ABOUT THIS TASK:
Please return, with no alterations, the lines below from the very first through the one that contains "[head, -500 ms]".

DATA RECORDS:
- Opening Delimiter -

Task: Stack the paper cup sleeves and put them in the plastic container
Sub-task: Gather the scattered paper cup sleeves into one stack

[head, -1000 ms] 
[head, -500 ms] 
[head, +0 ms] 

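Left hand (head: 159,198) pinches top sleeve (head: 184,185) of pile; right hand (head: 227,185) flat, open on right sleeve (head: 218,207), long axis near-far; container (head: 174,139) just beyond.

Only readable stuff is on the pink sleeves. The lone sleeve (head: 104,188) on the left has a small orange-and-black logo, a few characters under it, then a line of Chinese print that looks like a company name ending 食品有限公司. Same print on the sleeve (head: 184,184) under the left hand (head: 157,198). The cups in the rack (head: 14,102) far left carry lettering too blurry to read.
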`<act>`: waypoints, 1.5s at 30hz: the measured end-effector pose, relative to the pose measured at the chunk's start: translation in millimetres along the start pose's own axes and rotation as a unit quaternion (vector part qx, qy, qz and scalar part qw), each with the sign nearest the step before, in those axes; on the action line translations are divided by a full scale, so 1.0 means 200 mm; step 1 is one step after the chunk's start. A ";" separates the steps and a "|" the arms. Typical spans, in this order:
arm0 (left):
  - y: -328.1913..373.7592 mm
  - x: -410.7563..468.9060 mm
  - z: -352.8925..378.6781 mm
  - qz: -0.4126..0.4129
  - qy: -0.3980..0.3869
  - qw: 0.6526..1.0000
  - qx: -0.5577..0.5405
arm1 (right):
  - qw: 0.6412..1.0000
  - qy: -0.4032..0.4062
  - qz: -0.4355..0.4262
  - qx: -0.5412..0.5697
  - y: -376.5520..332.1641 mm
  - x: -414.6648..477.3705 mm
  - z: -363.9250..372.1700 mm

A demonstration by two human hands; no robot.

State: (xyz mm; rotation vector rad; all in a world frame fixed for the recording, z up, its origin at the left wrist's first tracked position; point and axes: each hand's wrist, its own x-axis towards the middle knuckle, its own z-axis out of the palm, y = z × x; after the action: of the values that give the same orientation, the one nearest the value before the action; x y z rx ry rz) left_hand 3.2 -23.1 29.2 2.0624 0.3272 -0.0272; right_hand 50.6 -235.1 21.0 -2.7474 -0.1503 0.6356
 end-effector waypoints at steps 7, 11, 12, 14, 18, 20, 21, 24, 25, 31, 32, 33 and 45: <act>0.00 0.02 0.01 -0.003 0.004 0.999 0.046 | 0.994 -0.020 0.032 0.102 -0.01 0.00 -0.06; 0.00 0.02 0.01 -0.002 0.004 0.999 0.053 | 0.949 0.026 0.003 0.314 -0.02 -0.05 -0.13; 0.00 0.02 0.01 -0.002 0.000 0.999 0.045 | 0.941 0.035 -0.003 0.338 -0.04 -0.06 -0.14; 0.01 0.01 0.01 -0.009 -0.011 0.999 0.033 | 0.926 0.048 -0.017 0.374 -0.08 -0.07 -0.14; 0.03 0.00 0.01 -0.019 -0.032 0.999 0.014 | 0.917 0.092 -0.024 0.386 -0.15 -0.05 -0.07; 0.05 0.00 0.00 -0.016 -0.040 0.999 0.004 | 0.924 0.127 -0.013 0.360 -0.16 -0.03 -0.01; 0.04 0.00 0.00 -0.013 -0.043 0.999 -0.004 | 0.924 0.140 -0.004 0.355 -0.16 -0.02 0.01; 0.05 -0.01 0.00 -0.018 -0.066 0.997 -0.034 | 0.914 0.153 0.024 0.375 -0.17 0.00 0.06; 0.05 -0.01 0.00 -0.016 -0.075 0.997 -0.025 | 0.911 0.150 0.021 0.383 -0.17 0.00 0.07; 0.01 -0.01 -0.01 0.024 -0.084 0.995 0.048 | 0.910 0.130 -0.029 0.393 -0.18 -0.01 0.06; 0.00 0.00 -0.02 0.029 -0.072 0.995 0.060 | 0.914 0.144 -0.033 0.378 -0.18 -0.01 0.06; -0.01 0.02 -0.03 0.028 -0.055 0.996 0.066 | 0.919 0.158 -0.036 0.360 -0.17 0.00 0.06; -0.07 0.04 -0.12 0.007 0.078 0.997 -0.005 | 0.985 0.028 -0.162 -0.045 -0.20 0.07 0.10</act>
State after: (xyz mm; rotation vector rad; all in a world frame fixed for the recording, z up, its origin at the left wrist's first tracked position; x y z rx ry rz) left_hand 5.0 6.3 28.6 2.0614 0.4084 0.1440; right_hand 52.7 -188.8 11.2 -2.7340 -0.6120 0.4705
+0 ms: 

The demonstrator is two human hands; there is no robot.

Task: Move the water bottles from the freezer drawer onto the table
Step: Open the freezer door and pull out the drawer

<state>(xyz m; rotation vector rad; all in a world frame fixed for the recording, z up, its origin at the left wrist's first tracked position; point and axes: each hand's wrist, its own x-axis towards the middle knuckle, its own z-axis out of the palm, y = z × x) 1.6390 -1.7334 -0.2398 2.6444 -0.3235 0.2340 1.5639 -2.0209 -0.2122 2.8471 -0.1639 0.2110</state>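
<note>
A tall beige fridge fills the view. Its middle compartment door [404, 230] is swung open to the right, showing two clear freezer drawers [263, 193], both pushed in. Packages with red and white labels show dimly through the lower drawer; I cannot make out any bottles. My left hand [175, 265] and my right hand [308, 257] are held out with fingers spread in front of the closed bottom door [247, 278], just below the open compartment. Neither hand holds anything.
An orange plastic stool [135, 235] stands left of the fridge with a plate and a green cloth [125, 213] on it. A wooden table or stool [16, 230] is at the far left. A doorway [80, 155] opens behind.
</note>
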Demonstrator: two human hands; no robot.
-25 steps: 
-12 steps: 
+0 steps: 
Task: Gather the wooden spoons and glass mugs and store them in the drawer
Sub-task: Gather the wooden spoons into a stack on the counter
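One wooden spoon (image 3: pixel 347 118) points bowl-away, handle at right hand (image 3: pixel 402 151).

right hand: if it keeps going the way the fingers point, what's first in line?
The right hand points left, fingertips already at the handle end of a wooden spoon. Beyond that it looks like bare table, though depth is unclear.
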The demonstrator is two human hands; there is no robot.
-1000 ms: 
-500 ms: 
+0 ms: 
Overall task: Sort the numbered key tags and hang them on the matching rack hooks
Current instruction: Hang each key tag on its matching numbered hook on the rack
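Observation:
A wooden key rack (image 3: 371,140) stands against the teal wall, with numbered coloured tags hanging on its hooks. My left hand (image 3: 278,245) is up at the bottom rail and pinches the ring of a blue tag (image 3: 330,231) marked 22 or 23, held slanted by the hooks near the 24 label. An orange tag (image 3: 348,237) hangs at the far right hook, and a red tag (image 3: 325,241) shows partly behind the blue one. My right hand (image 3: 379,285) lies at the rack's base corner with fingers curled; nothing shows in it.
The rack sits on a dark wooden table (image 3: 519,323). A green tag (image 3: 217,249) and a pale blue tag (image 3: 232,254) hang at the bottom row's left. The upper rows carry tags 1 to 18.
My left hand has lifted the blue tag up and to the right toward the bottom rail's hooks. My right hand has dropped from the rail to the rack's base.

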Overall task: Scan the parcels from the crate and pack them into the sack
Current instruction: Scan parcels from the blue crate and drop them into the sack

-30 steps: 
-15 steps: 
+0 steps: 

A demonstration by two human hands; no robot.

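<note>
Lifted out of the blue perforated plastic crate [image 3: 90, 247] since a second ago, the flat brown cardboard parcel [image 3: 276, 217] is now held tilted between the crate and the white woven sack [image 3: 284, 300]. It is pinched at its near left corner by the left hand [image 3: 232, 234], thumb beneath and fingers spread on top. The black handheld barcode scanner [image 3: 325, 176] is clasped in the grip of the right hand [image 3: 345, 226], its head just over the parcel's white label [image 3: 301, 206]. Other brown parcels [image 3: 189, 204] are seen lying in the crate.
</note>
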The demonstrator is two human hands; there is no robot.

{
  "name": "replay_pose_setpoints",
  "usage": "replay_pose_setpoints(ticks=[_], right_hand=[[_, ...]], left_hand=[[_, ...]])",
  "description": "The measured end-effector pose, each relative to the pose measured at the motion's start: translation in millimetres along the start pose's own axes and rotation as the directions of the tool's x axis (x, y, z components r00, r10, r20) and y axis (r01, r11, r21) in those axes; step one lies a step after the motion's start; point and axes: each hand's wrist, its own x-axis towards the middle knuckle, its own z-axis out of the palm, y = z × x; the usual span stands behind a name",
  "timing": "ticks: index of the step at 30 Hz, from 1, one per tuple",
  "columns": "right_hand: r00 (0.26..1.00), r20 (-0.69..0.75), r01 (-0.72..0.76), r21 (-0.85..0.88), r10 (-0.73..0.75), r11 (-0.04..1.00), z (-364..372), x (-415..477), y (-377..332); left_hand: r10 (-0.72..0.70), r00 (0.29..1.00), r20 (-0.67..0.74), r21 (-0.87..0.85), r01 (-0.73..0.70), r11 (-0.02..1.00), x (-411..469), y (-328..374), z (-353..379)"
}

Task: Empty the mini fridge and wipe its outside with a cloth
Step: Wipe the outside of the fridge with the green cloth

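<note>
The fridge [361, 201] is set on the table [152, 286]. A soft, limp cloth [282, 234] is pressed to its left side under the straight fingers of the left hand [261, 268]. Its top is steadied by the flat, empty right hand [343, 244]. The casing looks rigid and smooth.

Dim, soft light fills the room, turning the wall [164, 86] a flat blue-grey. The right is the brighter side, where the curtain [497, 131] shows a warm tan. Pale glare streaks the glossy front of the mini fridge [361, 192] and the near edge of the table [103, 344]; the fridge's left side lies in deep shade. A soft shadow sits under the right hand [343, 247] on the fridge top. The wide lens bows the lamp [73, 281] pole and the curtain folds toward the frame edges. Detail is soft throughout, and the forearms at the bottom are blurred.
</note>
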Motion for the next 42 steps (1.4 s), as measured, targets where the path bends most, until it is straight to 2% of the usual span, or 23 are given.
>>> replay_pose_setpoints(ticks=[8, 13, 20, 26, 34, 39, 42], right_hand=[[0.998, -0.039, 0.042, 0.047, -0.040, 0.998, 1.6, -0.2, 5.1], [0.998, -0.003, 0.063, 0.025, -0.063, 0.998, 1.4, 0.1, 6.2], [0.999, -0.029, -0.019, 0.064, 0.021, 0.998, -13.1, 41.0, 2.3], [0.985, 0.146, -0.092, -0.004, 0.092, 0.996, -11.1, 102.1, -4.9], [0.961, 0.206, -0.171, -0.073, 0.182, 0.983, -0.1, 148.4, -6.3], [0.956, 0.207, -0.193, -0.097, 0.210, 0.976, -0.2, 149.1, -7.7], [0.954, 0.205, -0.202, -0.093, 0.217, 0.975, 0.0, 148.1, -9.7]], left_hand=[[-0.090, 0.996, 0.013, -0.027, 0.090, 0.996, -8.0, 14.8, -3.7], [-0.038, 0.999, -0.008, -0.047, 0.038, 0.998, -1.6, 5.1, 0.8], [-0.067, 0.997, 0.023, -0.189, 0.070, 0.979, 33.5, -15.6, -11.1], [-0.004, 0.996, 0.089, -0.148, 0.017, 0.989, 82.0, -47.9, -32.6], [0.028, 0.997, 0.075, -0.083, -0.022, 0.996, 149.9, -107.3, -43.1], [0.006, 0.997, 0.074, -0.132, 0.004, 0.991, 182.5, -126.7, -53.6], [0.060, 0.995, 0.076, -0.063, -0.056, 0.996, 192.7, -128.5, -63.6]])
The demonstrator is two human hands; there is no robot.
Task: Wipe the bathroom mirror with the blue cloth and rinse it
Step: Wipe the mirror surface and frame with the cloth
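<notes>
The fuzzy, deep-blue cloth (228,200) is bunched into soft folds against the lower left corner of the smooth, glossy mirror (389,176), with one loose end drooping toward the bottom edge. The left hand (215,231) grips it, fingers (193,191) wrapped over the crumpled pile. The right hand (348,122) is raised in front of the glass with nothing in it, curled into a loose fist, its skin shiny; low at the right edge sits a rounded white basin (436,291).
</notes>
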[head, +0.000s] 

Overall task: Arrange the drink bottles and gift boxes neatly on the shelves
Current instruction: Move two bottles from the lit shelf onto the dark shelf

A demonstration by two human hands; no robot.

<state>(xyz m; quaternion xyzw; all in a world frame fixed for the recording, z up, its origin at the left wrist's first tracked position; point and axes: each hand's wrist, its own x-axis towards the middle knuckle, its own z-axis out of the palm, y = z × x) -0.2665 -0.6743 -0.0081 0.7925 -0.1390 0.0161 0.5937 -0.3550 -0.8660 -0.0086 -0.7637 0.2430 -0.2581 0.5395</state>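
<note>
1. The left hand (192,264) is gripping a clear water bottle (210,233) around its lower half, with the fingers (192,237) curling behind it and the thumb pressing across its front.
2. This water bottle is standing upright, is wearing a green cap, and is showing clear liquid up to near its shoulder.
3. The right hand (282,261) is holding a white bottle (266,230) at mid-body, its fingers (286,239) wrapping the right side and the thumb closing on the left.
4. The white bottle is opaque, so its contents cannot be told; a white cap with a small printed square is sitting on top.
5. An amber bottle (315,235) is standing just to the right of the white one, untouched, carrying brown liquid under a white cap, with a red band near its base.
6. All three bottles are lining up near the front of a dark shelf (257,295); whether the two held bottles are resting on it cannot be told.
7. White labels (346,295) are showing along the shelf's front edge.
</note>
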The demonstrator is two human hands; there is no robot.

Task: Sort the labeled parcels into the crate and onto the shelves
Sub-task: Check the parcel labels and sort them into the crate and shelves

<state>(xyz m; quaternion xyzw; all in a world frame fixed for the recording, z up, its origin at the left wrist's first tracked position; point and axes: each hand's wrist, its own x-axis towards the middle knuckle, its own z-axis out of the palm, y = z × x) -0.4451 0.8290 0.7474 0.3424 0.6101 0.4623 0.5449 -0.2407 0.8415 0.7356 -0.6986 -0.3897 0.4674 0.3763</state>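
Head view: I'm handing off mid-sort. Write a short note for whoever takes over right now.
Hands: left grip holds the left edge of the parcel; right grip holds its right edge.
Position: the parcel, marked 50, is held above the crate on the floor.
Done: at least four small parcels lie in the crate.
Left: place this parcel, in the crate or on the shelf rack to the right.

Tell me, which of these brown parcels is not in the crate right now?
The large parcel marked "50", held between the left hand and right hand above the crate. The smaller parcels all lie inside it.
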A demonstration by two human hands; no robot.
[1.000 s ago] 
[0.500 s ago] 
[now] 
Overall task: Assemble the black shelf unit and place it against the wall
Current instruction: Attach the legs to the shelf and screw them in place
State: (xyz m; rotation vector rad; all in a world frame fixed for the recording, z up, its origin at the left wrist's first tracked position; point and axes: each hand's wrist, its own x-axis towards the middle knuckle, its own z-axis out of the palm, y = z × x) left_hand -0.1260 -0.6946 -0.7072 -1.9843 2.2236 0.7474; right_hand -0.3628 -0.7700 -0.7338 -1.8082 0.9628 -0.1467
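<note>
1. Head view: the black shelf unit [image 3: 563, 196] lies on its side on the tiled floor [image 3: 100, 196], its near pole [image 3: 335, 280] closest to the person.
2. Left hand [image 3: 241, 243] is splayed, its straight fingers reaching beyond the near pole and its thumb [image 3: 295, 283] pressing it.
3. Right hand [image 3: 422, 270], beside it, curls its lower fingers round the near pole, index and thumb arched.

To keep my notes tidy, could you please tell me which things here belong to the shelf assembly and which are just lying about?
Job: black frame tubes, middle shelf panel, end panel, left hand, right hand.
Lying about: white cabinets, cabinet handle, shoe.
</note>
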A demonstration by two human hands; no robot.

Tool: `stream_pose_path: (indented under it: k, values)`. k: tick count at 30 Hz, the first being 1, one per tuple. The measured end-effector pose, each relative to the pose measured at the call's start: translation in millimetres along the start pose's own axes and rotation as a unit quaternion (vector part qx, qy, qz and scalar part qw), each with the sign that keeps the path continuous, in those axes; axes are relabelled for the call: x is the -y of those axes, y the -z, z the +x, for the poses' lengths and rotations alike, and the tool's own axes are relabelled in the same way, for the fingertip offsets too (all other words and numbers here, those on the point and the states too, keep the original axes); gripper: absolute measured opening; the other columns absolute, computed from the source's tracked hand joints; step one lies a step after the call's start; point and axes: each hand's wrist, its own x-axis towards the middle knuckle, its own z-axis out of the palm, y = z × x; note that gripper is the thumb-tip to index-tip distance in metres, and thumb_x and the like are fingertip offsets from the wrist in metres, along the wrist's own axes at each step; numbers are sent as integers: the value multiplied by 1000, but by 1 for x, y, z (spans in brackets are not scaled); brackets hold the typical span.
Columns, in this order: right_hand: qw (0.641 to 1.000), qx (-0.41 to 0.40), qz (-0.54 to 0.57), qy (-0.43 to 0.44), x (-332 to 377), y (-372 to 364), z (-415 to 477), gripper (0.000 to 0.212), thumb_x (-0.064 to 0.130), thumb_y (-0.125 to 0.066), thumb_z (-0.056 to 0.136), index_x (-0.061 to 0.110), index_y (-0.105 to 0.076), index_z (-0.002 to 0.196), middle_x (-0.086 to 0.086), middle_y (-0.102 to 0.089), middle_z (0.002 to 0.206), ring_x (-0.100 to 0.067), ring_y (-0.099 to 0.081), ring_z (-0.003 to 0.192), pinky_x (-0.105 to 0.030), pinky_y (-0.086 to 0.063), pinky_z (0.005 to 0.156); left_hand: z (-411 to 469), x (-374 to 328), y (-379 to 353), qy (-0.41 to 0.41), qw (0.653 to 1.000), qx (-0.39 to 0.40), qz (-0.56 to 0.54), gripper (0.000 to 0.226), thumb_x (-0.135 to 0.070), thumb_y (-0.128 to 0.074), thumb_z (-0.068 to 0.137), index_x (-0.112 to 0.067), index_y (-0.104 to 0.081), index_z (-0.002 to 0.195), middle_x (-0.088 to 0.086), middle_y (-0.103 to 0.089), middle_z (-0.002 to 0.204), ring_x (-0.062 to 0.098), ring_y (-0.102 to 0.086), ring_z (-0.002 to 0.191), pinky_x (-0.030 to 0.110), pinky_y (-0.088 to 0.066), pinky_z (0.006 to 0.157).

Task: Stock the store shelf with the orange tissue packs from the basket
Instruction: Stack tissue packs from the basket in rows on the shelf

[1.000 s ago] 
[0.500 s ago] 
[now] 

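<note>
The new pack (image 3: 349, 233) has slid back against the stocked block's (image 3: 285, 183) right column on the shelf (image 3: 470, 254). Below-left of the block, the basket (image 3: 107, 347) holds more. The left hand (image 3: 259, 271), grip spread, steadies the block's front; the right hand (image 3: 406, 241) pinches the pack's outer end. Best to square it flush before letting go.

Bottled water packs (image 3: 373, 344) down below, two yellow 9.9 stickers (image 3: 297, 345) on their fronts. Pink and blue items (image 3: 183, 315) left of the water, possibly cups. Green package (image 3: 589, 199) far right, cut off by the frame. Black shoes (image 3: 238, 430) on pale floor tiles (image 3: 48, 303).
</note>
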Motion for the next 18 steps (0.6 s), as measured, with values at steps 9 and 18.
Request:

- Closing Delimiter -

SOLUTION FOR THIS TASK:
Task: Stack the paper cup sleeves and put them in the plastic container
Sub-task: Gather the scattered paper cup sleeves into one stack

[head, -1000 ms] 
[head, -500 ms] 

For this exercise, nothing further remains to be done.